Success is Not Always Doing What You Love

Often the way to reach a treasured goal is to do what is difficult for you. It’s not enough to say or write what you want and expect that it will happen right away. Change that lasts begins with altering the way you think, and that is neither quick nor easy.

For example, your unconscious beliefs about yourself and life are at odds with conscious thoughts and feelings. One part of you believes life has meaning, thus the optimistic face you present to others. Another part of you believes life is a slow wait for death. This hidden self is often projected onto the outside world in the form of depressed or chronically ill partners, habits that are destructive to your health, a messy environment, and conflict-laden relationships that raise your blood pressure.

If you are like most people, just thinking about looking inside for answers to life’s problems will provoke anxiety. To relieve the discomfort, you stay with what you know. You can’t imagine living without what saddens your heart and burdens your soul. In fact, you may take for granted that this is your lot in life.

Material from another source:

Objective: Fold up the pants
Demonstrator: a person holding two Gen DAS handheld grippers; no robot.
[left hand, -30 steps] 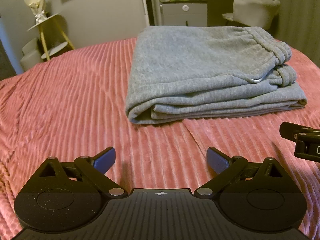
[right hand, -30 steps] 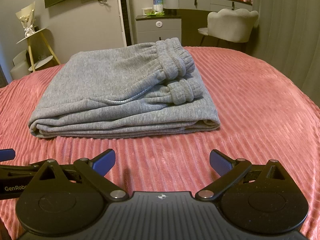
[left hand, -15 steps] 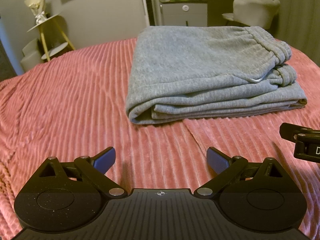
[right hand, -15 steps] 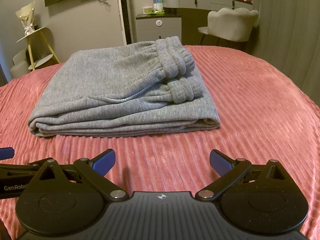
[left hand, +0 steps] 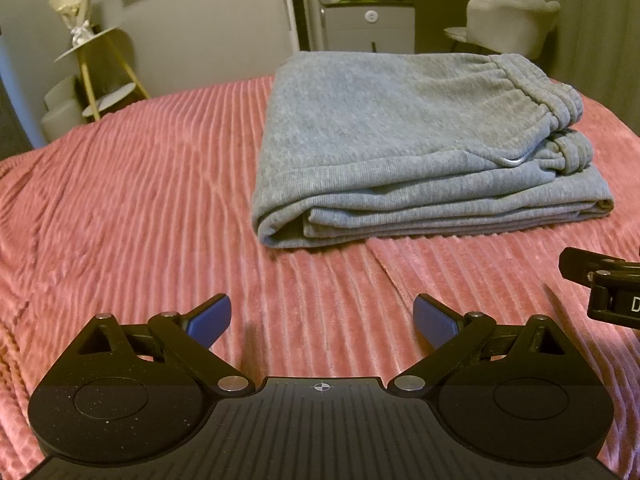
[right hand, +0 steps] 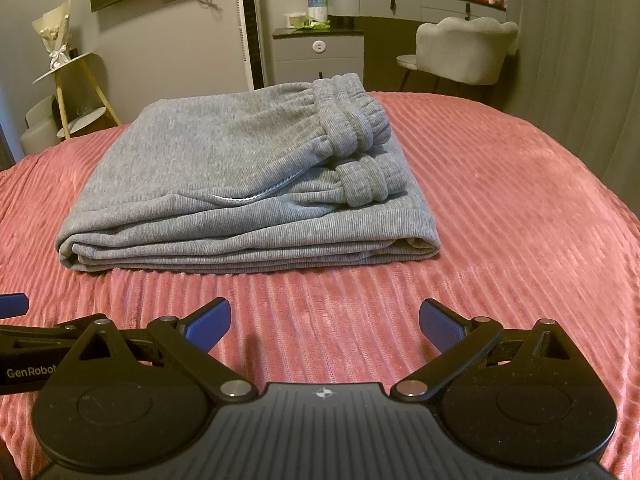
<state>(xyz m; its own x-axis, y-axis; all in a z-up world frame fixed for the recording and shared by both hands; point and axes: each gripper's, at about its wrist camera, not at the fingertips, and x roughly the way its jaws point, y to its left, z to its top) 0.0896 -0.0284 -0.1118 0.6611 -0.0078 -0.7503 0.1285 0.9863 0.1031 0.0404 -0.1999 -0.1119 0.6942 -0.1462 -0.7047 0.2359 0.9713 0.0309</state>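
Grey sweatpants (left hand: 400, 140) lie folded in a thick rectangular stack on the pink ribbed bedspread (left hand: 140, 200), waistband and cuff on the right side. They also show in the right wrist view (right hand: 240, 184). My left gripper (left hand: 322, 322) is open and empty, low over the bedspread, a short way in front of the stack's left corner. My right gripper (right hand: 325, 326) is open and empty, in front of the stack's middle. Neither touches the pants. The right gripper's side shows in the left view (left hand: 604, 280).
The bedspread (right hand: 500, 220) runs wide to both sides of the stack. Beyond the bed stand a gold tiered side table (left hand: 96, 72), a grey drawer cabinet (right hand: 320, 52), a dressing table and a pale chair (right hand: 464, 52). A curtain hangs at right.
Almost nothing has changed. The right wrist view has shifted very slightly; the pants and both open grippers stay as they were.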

To become aware of what is going on in the unconscious that works against your best interests, you will need to develop the ability to tolerate the anxiety that honesty provokes, to hang in there with fear and self-doubt until balance becomes the new norm.

Tolerating Discomfort
Some choices are easy to make, as when you decide to go to a different restaurant, or when you buy a new item for your home. When you take a bigger step into the unknown, however, up comes the fear of death, with its images of gloom and doom. The pictures running through your mind can frighten you to the point that you feel paralyzed.

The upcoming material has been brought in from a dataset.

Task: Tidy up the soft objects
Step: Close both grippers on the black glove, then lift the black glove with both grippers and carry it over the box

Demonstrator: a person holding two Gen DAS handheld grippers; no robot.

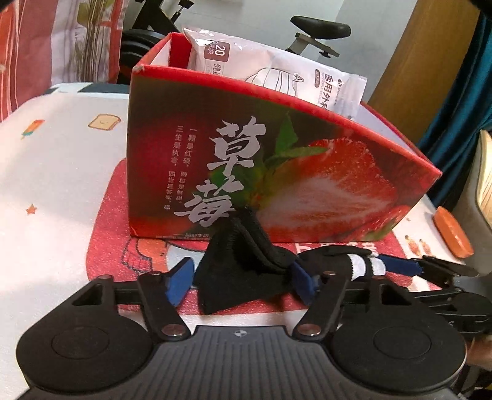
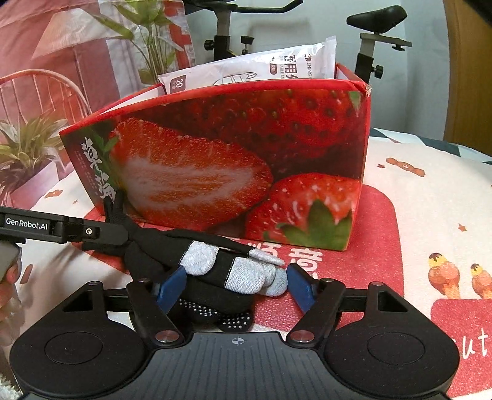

Let’s say you want to change the way you work so that you have more time to yourself. Or you want to break a habit like overeating and drinking too much. You want to start a business, end a draining relationship, or admit feelings you have long denied, such as hurt and anger. Be assured, the insecurity you feel when you think about these changes is in direct proportion to the joy you will feel once the change locks in place.

Denied feelings contain a great deal of raw energy the conditioned mind finds unacceptable, and so it suppresses them. But these feelings are vital to your wellbeing. For example, anger alerts you when someone crosses your boundaries; sadness lets you know it is time to grieve a loss so you don’t get depressed.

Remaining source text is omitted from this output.